Udinese travolta, il Napoli torna a vedere la Signora

Ruiz-Mertens-Rog: friulani travolti. Il belga, 71° gol in azzurro, raggiunge Altafini e Higuain

Ci sono quelle partite che, non importa come, bisogna vincerle a tutti costi. Ecco, per il Napoli la sfida di ieri rientrava pienamente in questa categoria: troppo importante ottenere i tre punti dopo il mezzo falso della Juve con il Genoa. Missione compiuta per la squadra di Ancelotti, che è uscita dalla Dacia Arena a -4 dai bianconeri, riaccendendo così i fari sulla lotta Scudetto, che già a ottobre rischiava di essere chiusa.

Prova di forza doveva essere per il Napoli e prova di forza è stata, contro un avversario in crisi di risultati (quarto ko consecutiva per i friulani) ma non di gioco. Infatti, per gli azzurri non è stata una serata facile: l'Udinese è scesa in campo con personalità ed è andata più volte vicino al gol, soprattutto con Lasagna. Il fortino di Carletto, però, ha resistito e per la terza gara consecutiva tra Champions e campionato non ha subito reti. Una bella inversione di tendenza, dato che nelle prime otto stagionali ne aveva incassati addirittura dieci.

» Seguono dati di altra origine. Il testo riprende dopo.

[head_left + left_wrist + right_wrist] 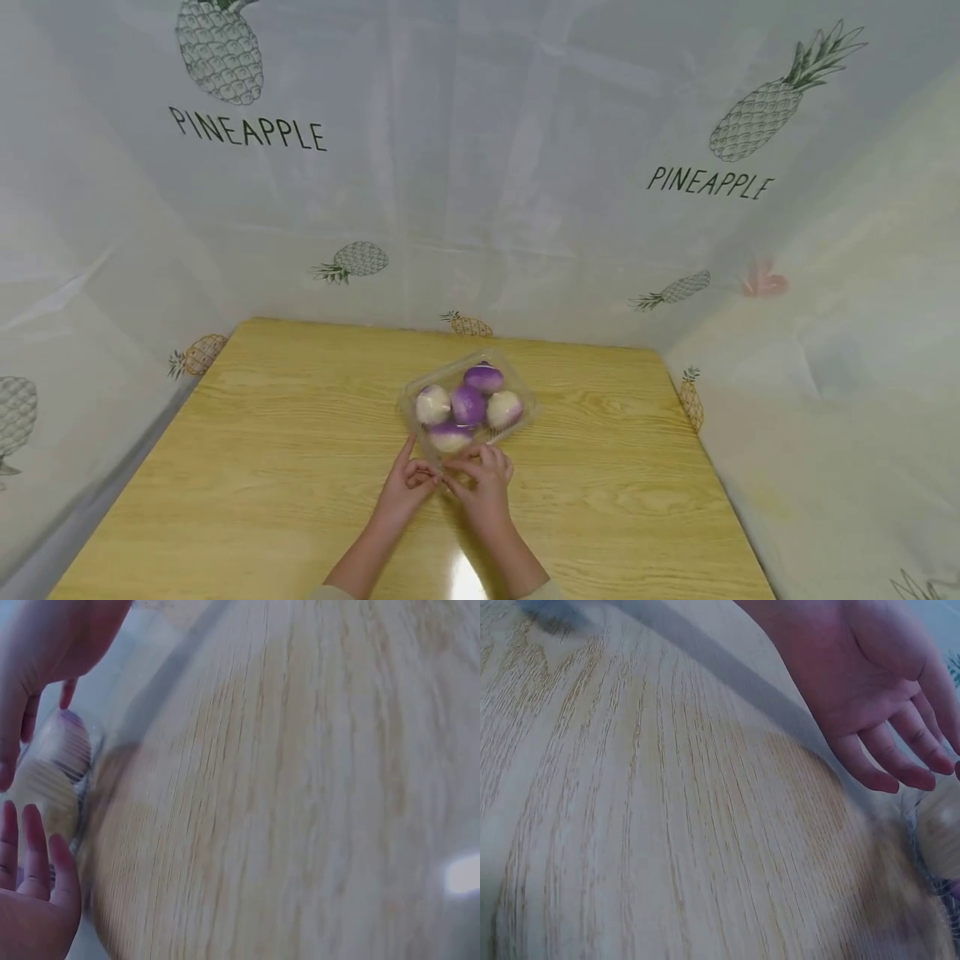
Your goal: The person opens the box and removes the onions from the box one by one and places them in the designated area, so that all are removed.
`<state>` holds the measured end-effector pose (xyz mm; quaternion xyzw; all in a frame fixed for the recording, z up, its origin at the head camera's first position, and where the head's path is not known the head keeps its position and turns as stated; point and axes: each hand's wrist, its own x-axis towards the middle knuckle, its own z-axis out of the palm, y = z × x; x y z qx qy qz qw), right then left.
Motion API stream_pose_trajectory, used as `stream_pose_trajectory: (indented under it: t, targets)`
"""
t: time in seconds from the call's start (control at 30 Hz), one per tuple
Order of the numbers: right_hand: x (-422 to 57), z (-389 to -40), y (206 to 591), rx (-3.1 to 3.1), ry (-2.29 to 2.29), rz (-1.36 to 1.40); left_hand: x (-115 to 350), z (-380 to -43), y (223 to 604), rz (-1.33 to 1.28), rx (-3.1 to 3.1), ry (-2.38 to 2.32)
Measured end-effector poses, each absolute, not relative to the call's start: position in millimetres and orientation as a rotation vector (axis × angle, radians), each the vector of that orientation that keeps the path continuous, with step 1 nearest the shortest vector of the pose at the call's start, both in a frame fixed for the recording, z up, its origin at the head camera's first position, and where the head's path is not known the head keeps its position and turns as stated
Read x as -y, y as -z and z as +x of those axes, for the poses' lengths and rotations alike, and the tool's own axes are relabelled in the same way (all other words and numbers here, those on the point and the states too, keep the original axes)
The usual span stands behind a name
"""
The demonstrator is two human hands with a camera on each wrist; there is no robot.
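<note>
A clear plastic box (528, 408) sits at an angle on the wooden table. Through its walls show several round, egg-like pieces (468, 406), purple and cream. My left hand (405, 492) is at the box's near corner, thumb and fingertips pinching its edge, one finger stretched along the side. Just to its right, my right hand (483, 492) pinches the same corner between thumb and forefinger, its other fingers curved by the front wall. In the left wrist view, cream and purple pieces (46, 796) appear between the two hands. Thumb contact is partly hidden in both wrist views.
The wooden table (300, 417) reaches back to a pale hanging sheet (480, 167) printed with pineapples. More of this sheet closes off the left and right sides. A bright reflection lies on the tabletop near the front edge.
</note>
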<state>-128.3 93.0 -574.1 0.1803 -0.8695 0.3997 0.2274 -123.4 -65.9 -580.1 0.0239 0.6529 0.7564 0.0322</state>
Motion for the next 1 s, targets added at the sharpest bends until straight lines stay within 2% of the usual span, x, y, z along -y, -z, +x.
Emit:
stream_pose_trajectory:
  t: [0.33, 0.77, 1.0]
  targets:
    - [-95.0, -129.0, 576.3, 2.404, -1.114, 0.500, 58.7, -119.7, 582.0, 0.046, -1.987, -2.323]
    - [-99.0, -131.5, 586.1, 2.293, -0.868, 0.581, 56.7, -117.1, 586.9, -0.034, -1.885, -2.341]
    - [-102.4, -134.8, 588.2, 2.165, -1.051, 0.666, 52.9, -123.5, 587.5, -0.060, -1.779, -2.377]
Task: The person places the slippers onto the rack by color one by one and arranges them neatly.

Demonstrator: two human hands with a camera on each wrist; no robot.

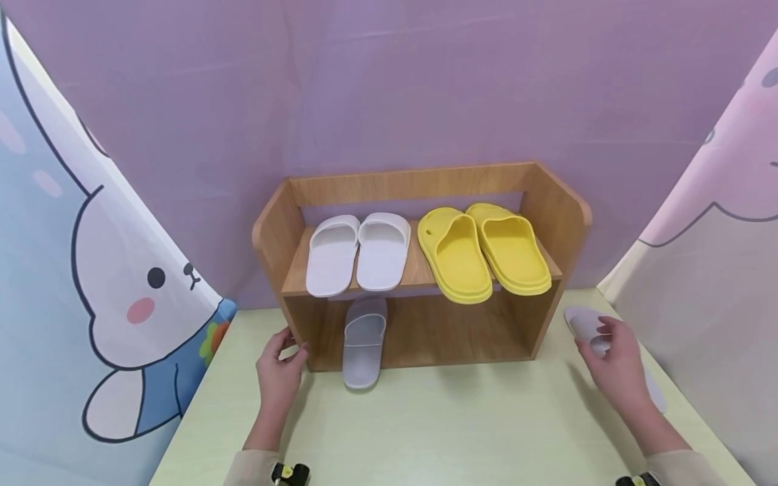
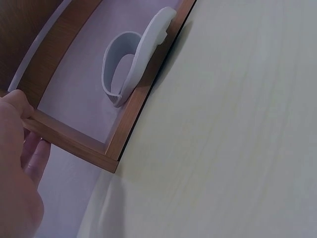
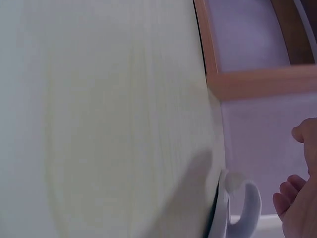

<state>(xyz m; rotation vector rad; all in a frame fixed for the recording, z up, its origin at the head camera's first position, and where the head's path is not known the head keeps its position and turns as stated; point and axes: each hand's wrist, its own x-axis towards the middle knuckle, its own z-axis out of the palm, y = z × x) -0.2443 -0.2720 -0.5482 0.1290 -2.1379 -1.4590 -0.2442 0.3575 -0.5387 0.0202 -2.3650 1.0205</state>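
Note:
A small wooden shoe rack stands on the table. My left hand pinches the front edge of its left side panel, thumb on one face and fingers on the other. On the lower shelf lies a single grey slipper, its front end poking past the edge. Over at the right, my right hand hovers above another grey slipper on the table, which it partly covers. Its fingers are loosely bent with nothing between them; the right wrist view shows this slipper apart from the fingers.
The upper shelf carries a pair of white slippers and a pair of yellow clogs. Behind the rack hangs a purple cloth. Printed cloths border the pale table at left and right.

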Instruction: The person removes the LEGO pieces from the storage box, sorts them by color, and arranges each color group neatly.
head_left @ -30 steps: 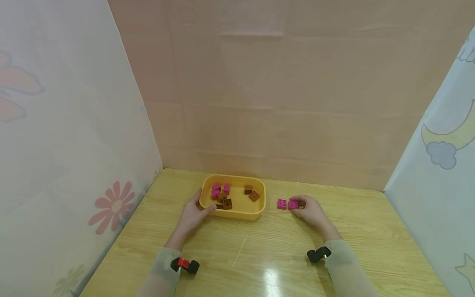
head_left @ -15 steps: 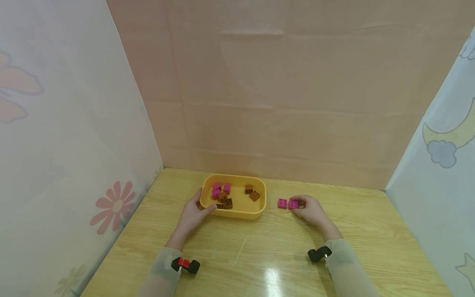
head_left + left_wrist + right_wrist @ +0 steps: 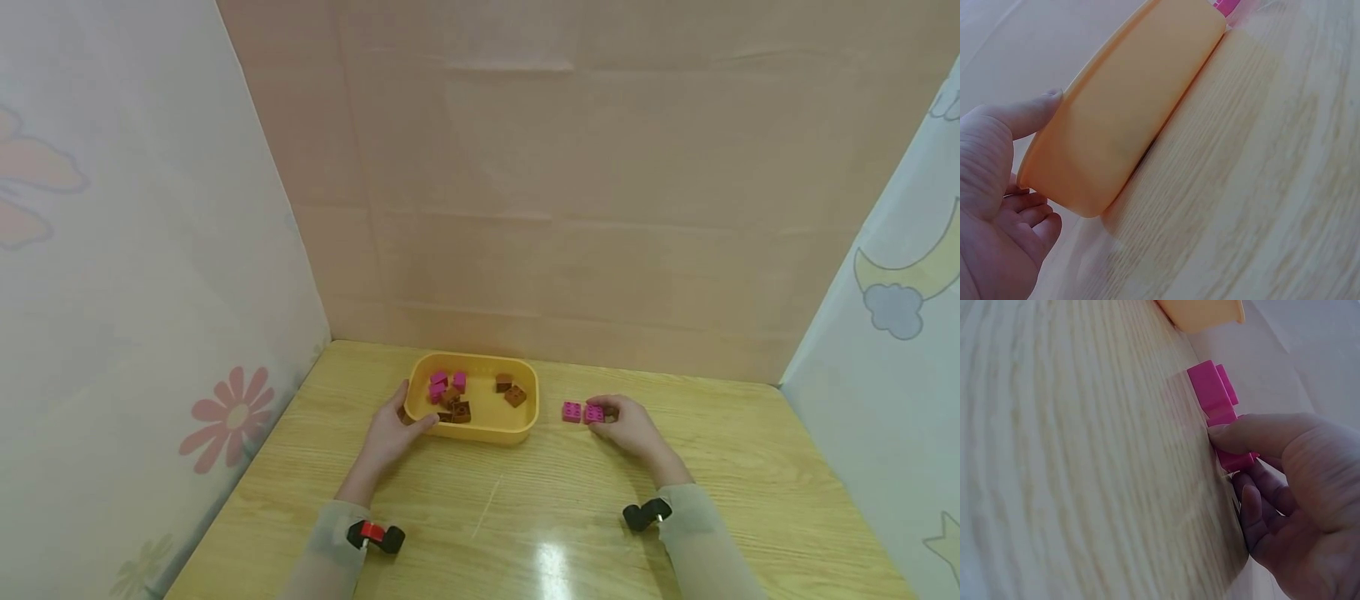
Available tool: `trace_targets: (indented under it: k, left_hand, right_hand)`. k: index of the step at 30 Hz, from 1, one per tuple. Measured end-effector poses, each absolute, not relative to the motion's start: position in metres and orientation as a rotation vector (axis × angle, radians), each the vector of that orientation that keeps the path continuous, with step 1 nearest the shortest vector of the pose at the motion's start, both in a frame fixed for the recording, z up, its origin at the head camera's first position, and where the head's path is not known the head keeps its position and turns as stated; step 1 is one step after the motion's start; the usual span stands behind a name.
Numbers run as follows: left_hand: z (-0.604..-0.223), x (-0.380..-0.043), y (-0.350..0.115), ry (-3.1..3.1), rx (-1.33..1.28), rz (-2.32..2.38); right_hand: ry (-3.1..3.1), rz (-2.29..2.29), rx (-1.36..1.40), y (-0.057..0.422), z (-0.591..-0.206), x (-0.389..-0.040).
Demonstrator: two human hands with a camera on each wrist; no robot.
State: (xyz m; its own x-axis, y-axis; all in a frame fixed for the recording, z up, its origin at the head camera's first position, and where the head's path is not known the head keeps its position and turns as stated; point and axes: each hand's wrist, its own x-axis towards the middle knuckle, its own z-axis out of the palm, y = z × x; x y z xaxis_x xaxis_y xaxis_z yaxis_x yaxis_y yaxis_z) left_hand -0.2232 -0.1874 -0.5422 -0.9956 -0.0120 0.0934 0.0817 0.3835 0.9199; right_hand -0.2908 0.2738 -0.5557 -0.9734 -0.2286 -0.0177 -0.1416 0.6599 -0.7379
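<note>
Tub: yellow tub [image 3: 491, 410] on the table [image 3: 480, 508], by the far edge, left of its middle; pink and brown bricks [image 3: 450, 397] loose inside, mostly toward its left end.
Left fingers: left hand [image 3: 390, 435] grips the tub's left end, thumb at the near rim.
Right fingers: right hand [image 3: 628, 429] pinches a pink brick [image 3: 593, 414], thumb on its near side; gap narrow, just the brick's width.
Pink pair: second pink brick [image 3: 572, 412] just beside the held one, toward the tub; both near the table's far edge, right of the tub; can't tell if they touch.
Risk: nudging the held brick left could shove its neighbour askew; a tug on the tub could slide the loose bricks; thumb grip looks low, might slip.
Pointing: tub's mouth up, long axis roughly along the far edge; pink pair studs up, near-square tops, no clear long axis; their row runs along that edge too.
</note>
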Motion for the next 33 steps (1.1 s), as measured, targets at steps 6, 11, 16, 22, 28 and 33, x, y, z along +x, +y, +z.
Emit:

L'uomo copertina della gara è stato, tra tutti, proprio quello che non ti aspetti, quel Fabian Ruiz arrivato in estate per oltre 30 milioni dal Betis Siviglia e che, fino a ieri, aveva giocato appena 110' in Serie A. Addirittura, c'era già chi parlava di investimento sbagliato. Invece, il talento spagnolo classe 1996, entrato dopo pochissimi minuti per l'infortunio di Verdi, ha spazzato via tutti i dubbi sul suo conto con uno splendido gol da fuori area, a quanto pare la specialità della casa, visto che anche le tre reti in Liga le ha realizzate con un tiro dalla distanza.

La partita di ieri ha dimostrato che la strada intrapresa da Ancelotti è sicuramente quella giusta, ma è anche vero che c'è ancora tanto lavoro da fare. Nonostante la vittoria, infatti, il Napoli fino alla metà del secondo tempo ha sofferto troppo e, in fase offensiva, ha creato meno del solito. L'assenza di Insigne (6 gol in campionato) si è fatta sentire parecchio e, in più, si è visto che era la prima da titolare per la coppia Milik-Mertens: i due insieme hanno faticato e non si sono praticamente mai trovati. Esperimento rimandato. E poi, sarà un caso, ma dopo l'uscita del polacco, il Napoli ha dilagato con Mertens, su rigore, e Rog. Per il belga 71esimo gol in maglia azzurra: raggiunti Higuain e Altafini nella classifica all-time dei marcatori della storia del Napoli.

Se ieri il Napoli aveva bisogno di una prova di forza, mercoledì con il Psg, vittorioso ieri 5 a 0 con l'Amiens, avrà bisogno di una prestazione da grandissima squadra. La fondamentale vittoria di Udine, però, porta inevitabilmente entusiasmo e consapevolezza alla squadra di Ancelotti, che potrà giocarsela al Parco dei Principi a viso aperto, senza particolari pressioni. E, da ieri, a -4 dalla Juve.